Il vero tema, che l’articolo accenna ma non approfondisce, è la mancata indicizzazione dei salari: un adeguamento automatico aiuterebbe il potere d’acquisto, ma in Italia comporterebbe il rischio di riattivare una spirale prezzi-salari, come avvenne ai tempi della scala mobile.
La via d’uscita non può essere solo redistributiva: serve più crescita e produttività, obiettivi che non si raggiungono con misure di corto respiro o coccolando le piccole e medie imprese.

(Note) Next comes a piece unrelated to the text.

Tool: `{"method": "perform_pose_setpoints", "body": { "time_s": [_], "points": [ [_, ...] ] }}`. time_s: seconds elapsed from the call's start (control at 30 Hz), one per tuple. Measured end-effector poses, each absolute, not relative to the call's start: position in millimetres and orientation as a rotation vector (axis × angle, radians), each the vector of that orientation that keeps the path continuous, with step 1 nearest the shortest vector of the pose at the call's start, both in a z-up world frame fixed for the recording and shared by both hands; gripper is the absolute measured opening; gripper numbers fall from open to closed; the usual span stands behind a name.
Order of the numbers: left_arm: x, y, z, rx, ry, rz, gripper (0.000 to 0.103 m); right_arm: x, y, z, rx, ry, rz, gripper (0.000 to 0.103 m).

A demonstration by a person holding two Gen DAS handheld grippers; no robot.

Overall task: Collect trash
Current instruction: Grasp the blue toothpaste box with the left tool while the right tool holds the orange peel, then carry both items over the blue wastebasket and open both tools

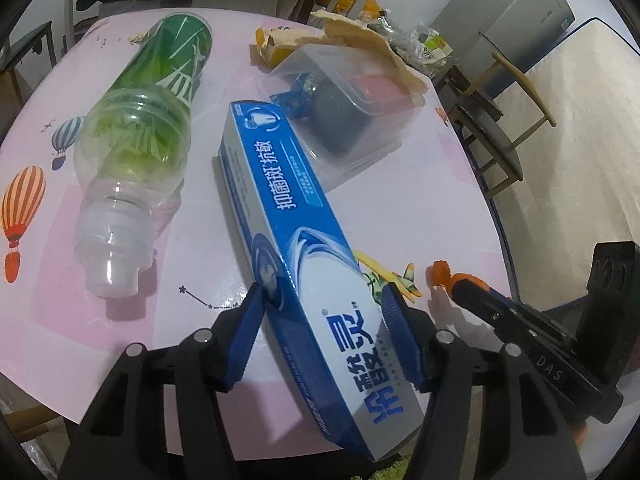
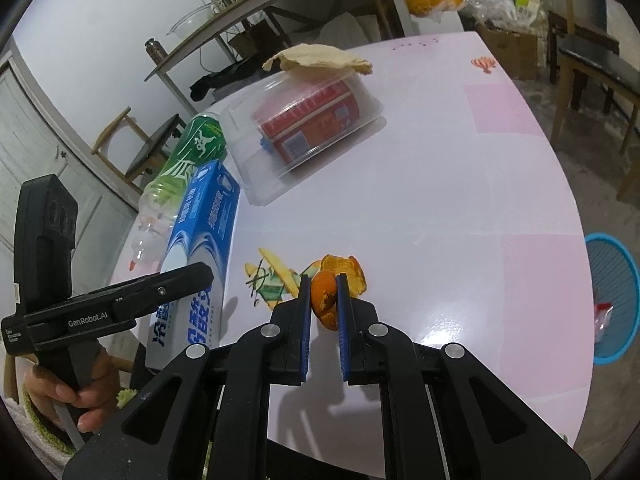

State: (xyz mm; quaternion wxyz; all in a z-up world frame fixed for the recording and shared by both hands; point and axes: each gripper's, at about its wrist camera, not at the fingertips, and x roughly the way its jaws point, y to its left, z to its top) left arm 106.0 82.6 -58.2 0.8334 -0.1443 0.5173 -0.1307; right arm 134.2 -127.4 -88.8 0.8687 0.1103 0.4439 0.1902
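The left gripper (image 1: 322,316) has its jaws astride the near end of the toothpaste box (image 1: 296,240), one blue pad on each long side and pressing or all but pressing the card; I cannot tell for sure that the grip is firm. The box runs lengthwise straight away from these jaws, its near end hanging over the edge of the surface (image 1: 420,216), so the left hand is plainly the one placed for it. The right gripper (image 2: 323,296) is clenched on a piece of orange peel (image 2: 325,300), with a second scrap of peel (image 2: 352,276) lying just beyond its jaws. Left of the box lies a plastic bottle (image 1: 140,148) with a green label, roughly parallel to it; beyond the box sits a clear plastic container (image 1: 344,112) with a torn paper scrap (image 1: 368,44) on top. Past the surface's right edge, on the floor, stands a blue basket (image 2: 612,296), likely the bin, nearer the right hand.
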Motion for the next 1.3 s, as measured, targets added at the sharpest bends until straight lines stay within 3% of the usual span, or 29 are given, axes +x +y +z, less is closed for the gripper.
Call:
{"method": "perform_pose_setpoints", "body": {
  "time_s": [0.53, 0.93, 1.3],
  "points": [
    [115, 76, -60, -0.301, 1.124, -0.242, 0.059, 132, -126, -93, 0.195, 0.912, 0.377, 0.011],
    [86, 97, -52, -0.341, 1.103, -0.234, 0.04, 132, -130, -93, 0.209, 0.912, 0.376, 0.011],
    [38, 118, -46, -0.384, 1.105, -0.292, 0.035, 134, -130, -91, 0.228, 0.917, 0.4, 0.01]
  ]
}}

Quanto alle tasse sui “grandi patrimoni”, bisognerebbe chiarire di quali patrimoni si parla: quelli mobiliari, facilmente delocalizzabili, o quelli immobiliari, che restano di fatto intoccabili?
In sintesi: i numeri non smentiscono il governo, ma nemmeno lo assolvono. Semplicemente raccontano la fotografia di un paese fermo, in cui la pressione fiscale cresce per inerzia, non per scelta.
Di questa situazione il governo si è approfittato; le riduzioni delle aliquote IRPEF, effettivamente fatte con tanto di propaganda, non sono state sufficienti a correggere il drenaggio fiscale; ciò ha prodotto un aumento delle entrate degli ultimi anni che ha permesso così di ridurre il disavanzo.
Ma dimmi Cavalli, dal 1992 anno di abolizione della scala mobile, quale presidente del consiglio ha mai introdotto un meccanismo permanente di indicizzazione dell’IRPEF all’inflazione?